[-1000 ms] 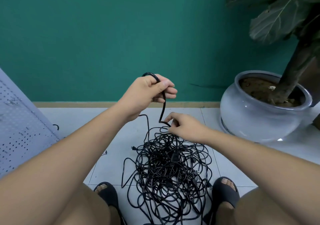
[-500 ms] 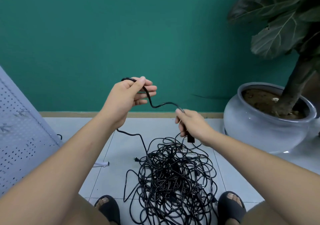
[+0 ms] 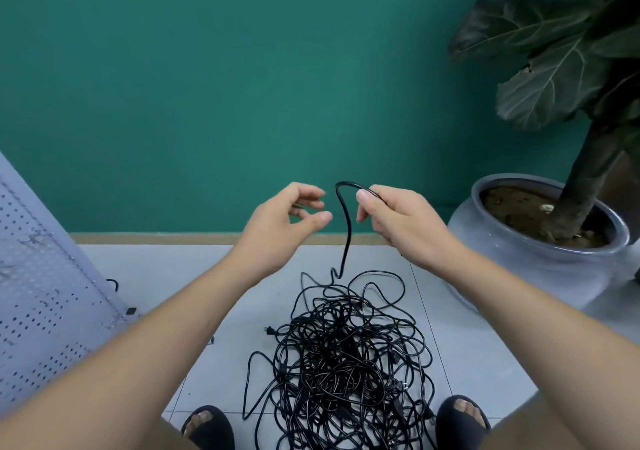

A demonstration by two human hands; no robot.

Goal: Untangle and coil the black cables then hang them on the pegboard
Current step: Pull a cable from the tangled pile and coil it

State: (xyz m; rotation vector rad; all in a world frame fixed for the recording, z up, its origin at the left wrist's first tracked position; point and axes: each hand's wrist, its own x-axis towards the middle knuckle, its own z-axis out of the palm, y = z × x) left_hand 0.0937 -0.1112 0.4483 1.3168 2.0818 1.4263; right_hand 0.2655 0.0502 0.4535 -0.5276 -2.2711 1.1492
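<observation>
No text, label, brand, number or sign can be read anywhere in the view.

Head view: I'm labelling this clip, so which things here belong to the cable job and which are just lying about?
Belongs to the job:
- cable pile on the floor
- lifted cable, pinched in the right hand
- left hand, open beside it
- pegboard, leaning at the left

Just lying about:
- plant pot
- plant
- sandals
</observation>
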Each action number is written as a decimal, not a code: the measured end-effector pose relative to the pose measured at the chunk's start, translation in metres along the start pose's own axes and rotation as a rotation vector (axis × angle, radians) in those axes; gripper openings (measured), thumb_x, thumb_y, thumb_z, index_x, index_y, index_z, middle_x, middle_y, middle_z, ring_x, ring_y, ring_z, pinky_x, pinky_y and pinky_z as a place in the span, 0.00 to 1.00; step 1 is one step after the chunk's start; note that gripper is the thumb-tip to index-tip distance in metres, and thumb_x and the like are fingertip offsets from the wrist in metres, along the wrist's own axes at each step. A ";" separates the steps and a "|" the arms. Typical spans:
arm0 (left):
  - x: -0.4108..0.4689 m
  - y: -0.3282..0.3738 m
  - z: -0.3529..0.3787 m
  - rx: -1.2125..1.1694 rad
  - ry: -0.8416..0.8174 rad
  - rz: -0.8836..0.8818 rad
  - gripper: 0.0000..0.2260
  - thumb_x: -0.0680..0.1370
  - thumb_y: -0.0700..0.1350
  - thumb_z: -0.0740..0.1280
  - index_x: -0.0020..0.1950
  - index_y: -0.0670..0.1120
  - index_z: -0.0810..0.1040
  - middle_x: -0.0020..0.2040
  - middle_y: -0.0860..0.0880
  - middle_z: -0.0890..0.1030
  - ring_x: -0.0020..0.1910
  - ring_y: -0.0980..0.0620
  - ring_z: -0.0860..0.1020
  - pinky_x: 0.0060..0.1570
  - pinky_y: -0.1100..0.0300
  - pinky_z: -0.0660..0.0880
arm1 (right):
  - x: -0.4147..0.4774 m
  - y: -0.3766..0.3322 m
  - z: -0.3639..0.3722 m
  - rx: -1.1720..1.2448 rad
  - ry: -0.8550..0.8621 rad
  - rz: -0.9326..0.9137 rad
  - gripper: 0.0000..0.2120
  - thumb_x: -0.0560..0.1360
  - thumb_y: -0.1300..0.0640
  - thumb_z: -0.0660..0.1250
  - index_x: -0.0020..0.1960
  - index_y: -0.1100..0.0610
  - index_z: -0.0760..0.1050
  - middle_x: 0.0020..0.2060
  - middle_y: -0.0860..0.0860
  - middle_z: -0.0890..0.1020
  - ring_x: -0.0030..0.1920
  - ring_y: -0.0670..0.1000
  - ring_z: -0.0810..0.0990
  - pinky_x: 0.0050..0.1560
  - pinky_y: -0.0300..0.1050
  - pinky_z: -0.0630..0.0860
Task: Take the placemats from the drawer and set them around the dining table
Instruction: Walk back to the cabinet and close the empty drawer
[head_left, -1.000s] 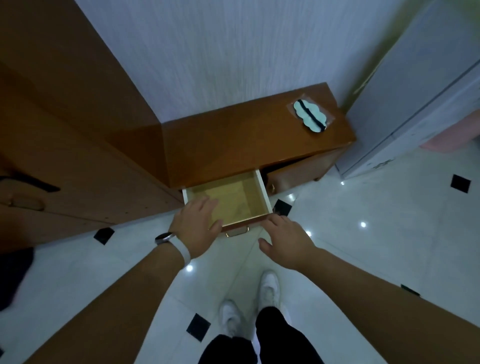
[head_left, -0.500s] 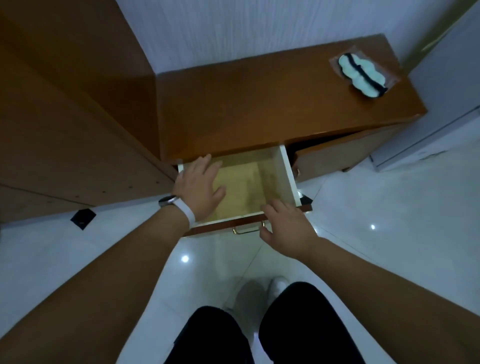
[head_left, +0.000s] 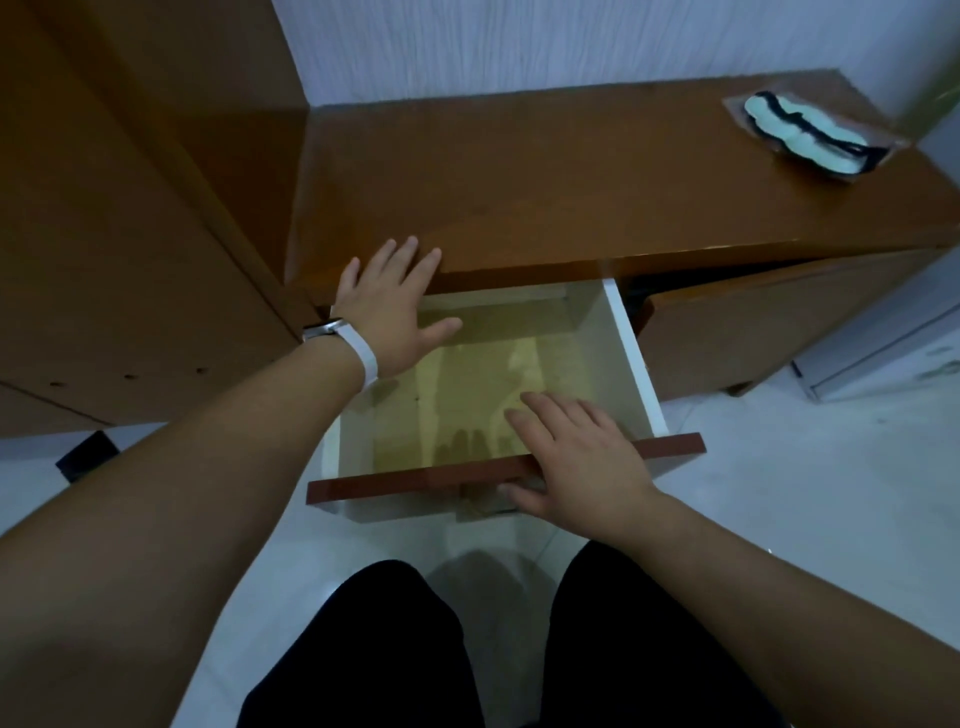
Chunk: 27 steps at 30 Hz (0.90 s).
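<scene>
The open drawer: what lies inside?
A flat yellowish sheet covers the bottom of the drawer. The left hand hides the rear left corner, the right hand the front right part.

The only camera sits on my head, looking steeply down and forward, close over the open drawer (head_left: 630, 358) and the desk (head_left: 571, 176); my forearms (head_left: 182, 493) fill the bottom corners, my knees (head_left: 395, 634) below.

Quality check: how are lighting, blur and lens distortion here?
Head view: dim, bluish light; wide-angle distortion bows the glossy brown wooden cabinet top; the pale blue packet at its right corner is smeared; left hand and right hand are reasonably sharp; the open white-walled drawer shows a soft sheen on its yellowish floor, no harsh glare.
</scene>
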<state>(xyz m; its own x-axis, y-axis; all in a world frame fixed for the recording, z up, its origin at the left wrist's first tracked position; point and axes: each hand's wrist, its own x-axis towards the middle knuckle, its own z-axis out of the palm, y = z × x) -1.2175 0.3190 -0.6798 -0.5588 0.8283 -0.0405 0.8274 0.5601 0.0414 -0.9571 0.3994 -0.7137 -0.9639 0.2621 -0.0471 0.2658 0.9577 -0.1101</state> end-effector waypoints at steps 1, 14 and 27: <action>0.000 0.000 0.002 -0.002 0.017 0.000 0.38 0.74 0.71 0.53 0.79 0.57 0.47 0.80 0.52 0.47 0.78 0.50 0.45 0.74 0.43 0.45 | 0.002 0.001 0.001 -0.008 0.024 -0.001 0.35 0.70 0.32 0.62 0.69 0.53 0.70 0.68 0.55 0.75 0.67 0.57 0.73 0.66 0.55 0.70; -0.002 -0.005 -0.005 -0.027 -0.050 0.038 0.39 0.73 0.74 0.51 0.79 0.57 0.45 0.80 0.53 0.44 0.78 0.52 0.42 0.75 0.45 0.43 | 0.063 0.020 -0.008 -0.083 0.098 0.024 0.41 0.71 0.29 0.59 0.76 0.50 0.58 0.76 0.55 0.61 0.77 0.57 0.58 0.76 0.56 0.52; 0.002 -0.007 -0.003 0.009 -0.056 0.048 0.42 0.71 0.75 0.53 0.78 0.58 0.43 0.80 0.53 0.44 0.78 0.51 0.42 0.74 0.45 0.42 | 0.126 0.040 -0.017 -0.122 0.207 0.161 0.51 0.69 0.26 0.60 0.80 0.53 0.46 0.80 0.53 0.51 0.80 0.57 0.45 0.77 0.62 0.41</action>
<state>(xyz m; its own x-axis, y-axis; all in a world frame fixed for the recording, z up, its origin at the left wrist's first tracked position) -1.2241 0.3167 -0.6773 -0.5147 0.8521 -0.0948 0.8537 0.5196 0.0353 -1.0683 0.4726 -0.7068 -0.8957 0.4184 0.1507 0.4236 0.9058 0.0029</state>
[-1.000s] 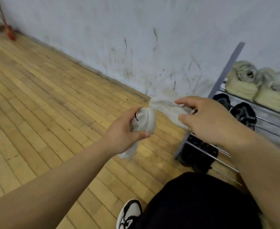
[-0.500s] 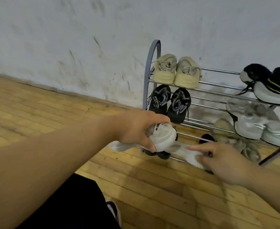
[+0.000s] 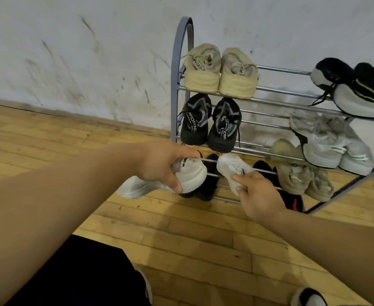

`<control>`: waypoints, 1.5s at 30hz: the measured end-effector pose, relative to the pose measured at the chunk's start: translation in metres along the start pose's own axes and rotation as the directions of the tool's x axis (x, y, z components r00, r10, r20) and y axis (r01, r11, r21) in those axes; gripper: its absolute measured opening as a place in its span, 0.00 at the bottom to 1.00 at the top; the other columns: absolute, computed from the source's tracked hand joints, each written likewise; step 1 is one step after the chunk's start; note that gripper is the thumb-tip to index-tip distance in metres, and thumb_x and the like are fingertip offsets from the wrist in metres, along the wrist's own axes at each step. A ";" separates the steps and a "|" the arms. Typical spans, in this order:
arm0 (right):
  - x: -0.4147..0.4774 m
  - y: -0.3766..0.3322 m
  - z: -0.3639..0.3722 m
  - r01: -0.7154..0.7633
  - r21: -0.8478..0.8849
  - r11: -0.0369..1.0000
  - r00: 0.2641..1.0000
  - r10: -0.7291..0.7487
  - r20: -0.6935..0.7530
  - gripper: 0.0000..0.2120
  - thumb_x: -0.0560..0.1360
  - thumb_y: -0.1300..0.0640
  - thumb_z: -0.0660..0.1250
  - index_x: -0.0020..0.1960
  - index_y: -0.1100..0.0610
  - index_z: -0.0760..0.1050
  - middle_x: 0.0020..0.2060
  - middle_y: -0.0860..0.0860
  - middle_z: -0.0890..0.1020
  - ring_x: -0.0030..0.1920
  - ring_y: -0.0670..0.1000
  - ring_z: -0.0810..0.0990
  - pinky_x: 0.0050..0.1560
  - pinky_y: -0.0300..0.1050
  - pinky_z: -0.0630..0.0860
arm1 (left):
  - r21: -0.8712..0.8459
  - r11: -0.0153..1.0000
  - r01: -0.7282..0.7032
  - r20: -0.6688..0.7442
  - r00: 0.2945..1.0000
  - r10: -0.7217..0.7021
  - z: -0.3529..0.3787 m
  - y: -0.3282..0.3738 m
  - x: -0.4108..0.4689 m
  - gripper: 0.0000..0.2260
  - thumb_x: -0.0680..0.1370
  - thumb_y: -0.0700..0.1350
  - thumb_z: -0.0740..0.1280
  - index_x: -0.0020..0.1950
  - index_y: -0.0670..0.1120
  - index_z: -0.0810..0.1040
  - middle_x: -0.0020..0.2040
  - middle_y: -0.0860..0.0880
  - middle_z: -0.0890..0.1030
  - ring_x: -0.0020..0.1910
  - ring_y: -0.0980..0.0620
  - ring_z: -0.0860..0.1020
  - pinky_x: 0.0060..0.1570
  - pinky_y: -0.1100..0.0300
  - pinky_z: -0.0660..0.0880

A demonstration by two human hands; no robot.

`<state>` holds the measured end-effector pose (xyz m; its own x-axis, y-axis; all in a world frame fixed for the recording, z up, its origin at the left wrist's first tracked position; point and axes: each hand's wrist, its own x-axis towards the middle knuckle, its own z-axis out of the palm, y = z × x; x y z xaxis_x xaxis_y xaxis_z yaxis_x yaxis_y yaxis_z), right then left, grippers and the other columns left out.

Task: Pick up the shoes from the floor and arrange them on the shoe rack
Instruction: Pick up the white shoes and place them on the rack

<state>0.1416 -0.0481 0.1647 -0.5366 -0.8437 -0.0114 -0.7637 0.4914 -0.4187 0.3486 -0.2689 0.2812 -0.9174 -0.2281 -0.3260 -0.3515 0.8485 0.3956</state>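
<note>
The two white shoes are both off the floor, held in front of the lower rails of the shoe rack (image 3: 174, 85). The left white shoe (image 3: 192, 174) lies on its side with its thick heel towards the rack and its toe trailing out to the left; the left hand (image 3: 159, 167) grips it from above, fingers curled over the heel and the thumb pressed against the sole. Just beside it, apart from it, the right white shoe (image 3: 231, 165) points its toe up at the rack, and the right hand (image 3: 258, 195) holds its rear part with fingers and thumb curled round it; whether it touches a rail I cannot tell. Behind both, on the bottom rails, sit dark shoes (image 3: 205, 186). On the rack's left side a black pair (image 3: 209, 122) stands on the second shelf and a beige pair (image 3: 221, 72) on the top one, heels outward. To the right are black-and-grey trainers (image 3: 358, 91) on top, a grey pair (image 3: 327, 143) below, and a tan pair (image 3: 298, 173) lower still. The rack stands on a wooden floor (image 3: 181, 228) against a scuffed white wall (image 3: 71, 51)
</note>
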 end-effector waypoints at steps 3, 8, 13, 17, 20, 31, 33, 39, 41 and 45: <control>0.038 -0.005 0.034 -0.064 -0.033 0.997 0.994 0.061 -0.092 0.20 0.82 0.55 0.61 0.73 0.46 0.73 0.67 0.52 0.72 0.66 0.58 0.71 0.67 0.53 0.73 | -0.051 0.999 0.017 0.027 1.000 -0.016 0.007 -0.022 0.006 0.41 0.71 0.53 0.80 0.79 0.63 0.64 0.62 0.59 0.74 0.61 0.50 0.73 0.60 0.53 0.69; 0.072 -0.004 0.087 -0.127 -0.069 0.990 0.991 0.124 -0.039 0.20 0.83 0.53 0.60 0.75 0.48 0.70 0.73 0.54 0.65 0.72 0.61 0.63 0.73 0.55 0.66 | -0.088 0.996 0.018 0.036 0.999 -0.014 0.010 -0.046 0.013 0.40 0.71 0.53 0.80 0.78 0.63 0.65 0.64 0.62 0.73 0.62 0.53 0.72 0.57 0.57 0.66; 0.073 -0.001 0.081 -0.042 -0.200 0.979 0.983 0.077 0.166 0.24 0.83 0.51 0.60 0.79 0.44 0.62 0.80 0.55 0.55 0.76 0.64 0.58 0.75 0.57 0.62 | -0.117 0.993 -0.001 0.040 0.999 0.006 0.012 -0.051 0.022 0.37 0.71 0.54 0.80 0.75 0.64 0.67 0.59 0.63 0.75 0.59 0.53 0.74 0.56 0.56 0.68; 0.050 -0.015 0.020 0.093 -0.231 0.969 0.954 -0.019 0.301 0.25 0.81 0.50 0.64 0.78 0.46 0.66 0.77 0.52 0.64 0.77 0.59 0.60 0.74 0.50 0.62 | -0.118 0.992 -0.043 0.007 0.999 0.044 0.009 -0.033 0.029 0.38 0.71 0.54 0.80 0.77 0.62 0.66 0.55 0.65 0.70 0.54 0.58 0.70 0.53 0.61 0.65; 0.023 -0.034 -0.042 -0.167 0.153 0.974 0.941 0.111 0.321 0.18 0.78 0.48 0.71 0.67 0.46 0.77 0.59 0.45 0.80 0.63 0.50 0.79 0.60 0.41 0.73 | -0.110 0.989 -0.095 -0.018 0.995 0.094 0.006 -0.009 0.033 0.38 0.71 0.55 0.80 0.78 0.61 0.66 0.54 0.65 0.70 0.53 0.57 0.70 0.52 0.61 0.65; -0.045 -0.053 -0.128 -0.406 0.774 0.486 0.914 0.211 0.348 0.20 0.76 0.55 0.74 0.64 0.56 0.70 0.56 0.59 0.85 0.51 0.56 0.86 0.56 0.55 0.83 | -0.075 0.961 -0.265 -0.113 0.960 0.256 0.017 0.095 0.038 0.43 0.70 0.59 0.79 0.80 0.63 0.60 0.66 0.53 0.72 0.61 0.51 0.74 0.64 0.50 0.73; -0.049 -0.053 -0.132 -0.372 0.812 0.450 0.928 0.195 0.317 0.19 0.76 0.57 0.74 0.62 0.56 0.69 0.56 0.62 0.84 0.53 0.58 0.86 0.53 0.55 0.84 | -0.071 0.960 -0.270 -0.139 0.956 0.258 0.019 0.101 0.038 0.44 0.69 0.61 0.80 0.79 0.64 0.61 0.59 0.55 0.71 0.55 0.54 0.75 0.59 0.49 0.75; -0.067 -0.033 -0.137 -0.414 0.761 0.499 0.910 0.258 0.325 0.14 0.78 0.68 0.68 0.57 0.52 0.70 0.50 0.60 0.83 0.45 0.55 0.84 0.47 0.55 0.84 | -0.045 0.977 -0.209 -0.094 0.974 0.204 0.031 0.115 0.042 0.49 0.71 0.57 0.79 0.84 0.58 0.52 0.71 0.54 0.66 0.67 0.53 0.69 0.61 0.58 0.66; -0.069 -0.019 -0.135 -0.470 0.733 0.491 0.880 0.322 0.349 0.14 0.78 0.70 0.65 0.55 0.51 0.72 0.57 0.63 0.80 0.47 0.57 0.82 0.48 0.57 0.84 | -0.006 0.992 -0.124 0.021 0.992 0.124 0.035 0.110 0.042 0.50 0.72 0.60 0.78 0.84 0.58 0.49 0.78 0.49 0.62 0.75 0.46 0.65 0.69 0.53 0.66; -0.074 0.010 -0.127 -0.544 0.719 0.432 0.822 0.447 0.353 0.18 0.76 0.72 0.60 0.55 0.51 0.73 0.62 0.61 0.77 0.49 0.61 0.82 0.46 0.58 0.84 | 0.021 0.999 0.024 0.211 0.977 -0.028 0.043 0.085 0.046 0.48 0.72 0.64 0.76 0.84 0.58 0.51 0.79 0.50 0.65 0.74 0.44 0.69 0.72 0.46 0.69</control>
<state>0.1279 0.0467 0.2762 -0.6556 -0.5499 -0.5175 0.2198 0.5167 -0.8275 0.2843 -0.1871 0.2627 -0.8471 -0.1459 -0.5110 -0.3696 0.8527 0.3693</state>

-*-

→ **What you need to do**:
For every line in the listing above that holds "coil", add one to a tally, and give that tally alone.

→ **Response to the task**:
2